## Problem to work on
Copy every line of the entries that includes the word "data".

^^^^^^^^

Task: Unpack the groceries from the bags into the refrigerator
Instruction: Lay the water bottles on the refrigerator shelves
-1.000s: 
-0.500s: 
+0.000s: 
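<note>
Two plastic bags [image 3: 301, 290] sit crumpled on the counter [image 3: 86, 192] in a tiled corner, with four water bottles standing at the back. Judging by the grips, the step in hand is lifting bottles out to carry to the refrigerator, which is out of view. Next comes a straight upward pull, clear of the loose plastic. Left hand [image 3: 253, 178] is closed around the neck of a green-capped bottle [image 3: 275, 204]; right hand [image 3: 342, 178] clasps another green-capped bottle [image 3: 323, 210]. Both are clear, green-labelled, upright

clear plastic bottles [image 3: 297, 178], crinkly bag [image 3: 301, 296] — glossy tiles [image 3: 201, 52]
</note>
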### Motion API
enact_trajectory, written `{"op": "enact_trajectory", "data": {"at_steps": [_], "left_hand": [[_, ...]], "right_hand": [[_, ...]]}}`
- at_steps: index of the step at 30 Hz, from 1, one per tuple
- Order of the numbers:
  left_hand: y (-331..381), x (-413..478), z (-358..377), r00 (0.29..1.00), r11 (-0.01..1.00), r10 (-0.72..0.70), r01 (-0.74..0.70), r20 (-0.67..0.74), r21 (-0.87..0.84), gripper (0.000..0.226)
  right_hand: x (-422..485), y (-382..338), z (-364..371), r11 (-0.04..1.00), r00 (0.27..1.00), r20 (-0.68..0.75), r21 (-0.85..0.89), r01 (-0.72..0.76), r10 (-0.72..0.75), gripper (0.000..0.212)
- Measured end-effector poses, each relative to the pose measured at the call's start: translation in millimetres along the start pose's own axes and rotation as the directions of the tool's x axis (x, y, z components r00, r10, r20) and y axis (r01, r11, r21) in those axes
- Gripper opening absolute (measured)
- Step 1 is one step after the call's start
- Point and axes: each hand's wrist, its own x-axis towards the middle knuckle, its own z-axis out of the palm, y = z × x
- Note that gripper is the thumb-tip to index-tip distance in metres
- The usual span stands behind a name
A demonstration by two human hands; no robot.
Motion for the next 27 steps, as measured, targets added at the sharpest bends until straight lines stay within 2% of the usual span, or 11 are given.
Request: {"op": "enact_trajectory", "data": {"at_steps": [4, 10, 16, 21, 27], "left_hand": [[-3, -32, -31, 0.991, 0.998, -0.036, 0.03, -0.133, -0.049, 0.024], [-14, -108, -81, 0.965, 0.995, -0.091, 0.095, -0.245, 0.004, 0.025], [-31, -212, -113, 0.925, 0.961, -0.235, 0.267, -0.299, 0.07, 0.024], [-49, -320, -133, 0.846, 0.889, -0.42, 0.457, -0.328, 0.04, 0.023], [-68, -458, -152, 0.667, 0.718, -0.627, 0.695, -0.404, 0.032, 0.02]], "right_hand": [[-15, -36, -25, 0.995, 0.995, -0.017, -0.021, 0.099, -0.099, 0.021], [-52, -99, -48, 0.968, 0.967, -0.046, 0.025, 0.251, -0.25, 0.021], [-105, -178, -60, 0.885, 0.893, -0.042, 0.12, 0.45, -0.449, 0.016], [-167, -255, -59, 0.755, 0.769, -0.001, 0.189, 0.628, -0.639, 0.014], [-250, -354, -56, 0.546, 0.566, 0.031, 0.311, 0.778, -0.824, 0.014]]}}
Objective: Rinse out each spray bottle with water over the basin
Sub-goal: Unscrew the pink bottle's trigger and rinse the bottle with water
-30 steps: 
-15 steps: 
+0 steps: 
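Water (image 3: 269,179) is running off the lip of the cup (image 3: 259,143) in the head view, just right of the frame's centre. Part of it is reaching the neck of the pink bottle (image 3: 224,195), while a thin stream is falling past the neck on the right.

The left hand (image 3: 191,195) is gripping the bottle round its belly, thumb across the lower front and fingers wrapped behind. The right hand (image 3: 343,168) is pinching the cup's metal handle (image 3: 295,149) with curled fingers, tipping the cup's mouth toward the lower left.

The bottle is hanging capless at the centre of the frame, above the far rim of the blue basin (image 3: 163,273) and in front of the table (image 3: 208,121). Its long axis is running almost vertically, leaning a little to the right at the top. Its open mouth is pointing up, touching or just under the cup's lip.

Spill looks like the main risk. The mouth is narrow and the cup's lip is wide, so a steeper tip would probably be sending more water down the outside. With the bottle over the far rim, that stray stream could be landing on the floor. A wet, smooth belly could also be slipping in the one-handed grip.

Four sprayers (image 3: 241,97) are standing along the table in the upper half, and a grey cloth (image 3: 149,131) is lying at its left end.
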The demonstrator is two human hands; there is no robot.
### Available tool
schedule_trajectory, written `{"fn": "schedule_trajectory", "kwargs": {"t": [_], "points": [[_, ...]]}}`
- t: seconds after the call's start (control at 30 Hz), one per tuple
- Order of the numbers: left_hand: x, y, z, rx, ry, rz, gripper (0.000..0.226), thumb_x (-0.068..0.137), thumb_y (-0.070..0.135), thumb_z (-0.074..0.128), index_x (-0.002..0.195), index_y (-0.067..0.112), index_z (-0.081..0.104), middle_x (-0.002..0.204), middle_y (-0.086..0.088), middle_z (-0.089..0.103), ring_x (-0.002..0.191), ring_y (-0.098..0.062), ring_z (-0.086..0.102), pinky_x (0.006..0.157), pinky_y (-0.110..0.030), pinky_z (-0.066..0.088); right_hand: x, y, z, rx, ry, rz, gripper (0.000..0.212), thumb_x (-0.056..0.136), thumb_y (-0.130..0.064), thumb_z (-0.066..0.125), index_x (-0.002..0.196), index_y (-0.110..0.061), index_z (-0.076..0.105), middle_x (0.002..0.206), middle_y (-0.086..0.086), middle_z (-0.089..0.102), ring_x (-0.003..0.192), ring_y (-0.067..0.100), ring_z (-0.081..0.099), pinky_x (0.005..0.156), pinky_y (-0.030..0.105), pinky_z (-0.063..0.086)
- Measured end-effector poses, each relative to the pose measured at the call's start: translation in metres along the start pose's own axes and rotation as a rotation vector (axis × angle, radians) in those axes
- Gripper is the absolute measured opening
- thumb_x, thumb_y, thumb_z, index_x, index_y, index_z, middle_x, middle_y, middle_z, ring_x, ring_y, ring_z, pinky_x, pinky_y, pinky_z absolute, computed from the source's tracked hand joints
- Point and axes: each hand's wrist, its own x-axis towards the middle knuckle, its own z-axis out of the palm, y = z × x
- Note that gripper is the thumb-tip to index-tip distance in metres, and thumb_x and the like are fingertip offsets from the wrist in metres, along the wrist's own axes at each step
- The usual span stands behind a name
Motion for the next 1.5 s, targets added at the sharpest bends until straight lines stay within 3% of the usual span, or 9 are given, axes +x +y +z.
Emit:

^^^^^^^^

## Answer box
enact_trajectory, written `{"op": "enact_trajectory", "data": {"at_steps": [_], "left_hand": [[_, ...]], "right_hand": [[_, ...]]}}`
Request: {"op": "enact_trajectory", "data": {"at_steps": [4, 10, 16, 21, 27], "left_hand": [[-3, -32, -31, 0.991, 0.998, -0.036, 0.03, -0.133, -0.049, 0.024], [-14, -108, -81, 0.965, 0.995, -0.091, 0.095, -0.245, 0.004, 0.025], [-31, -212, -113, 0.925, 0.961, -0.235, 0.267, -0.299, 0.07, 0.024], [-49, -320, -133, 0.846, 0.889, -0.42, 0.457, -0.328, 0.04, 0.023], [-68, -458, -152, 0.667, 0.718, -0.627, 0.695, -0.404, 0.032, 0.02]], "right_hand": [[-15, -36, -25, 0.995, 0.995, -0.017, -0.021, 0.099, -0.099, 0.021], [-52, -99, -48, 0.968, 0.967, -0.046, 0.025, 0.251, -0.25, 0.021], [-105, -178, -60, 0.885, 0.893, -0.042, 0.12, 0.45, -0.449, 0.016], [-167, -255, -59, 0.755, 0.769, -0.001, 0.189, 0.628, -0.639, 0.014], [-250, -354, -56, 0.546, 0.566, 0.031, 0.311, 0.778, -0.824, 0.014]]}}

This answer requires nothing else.